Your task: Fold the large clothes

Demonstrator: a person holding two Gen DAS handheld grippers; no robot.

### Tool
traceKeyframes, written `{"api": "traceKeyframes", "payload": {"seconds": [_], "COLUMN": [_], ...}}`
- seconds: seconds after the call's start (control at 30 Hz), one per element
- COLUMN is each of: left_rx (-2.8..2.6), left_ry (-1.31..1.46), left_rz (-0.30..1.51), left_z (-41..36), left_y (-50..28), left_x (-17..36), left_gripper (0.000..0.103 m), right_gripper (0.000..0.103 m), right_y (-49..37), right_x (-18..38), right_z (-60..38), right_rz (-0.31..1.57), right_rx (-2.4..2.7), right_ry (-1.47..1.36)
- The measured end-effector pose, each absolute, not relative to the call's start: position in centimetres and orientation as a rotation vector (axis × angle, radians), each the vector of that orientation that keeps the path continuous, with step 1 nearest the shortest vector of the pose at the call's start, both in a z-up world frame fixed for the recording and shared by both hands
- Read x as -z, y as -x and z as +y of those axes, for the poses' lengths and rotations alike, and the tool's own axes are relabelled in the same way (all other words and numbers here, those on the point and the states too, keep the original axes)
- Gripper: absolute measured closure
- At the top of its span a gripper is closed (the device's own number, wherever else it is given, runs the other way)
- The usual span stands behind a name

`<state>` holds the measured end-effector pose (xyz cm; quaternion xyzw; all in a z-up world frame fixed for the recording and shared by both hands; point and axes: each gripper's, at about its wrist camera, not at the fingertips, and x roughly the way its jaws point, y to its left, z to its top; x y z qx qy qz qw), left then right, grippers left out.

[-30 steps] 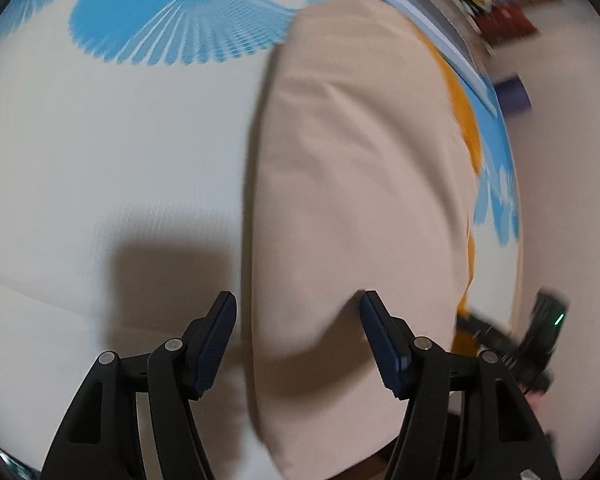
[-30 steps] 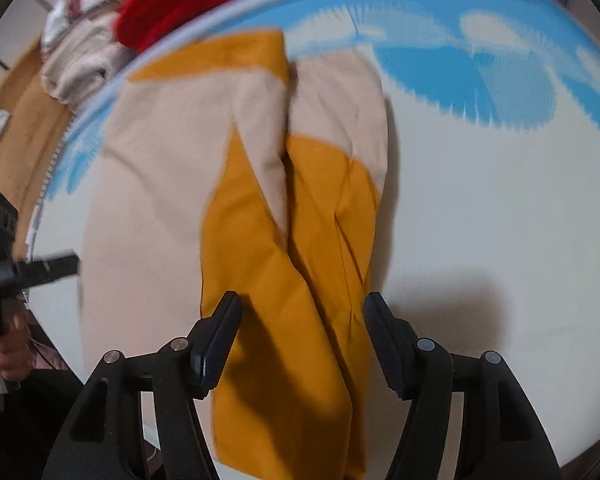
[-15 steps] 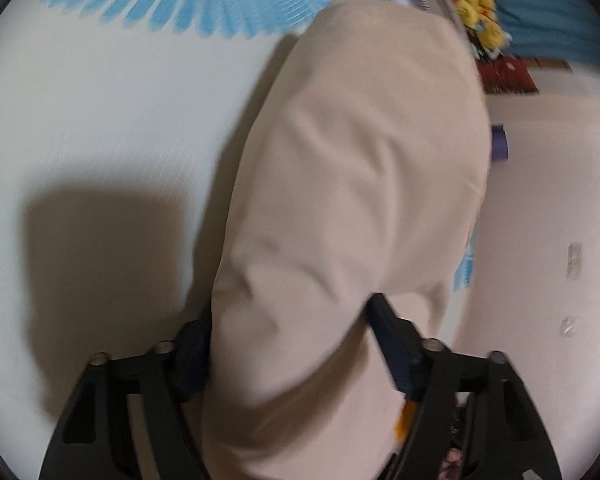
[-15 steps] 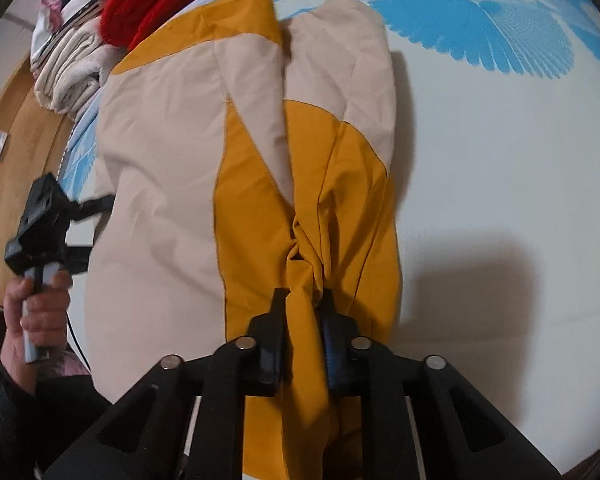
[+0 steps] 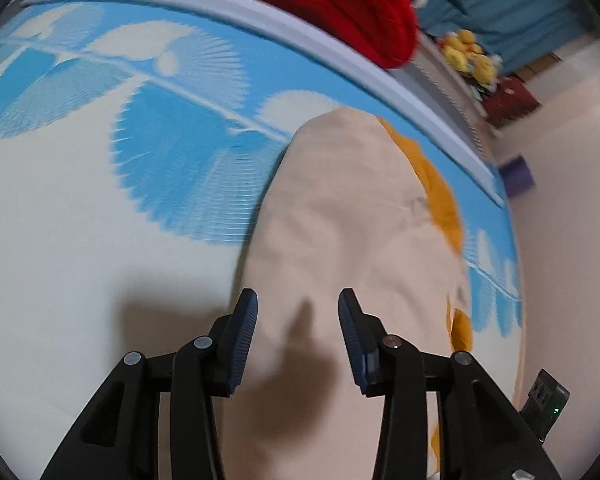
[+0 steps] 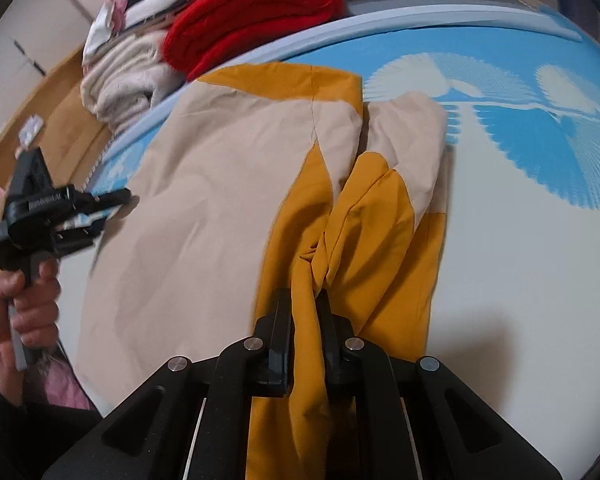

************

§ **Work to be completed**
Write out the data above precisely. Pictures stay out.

§ **Answer to this problem**
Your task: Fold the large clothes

Demonstrator: a person holding two Gen DAS handheld grippers; no robot.

### Tool
traceKeyframes, written `{"api": "traceKeyframes", "payload": {"seconds": [_], "COLUMN": [_], ...}}`
- seconds: seconds after the call's start (control at 30 Hz), one per element
- COLUMN is each of: left_rx (-2.8..2.6), left_ry (-1.31..1.46), left_rz (-0.30..1.51), left_z (-41..36), left_y (-50..28), left_x (-17..36), left_gripper (0.000..0.103 m), right_gripper (0.000..0.103 m), right_y (-49..37), right_x (-18..38), right_z (-60..38), right_rz (-0.31..1.57), right_rx (-2.4..2.7), right_ry (-1.47..1.36)
- The measured end-effector pose, each absolute, not relative to the call's start: position in centimetres and orientation as a rotation vector (axis × angle, radians), each the vector of that orientation that keeps the path continuous, with step 1 nearest the shortest vector of the pose at the call's start, both in a z-up world frame fixed for the recording and shared by both hands
- Read x as -z, y as -x and z as +y of those axes, for the poses' lengths and rotations alike, and the tool's own axes are relabelled in the same way (all other words and numbers here, those on the point and the states too, keep the original axes)
- Gripper: absolute measured closure
- At the top of its span a gripper is closed (the device's own number, wherever else it is given, runs the other way)
- The usual span stands behind a name

`<state>` holds the measured end-effector pose (xyz cm; quaternion xyzw; all in a z-up world frame fixed for the recording and shared by both hands; point and axes: each gripper's, at about its wrist camera, not at the fingertips, and x roughly the way its jaws point, y to its left, z to its top; x y z qx qy qz qw), left then right, grippers left out.

[-30 steps] 
[-30 steps] 
[-15 steps] 
[-15 steps] 
[+0 steps] 
[+0 steps] 

No additional output is required for this exercise.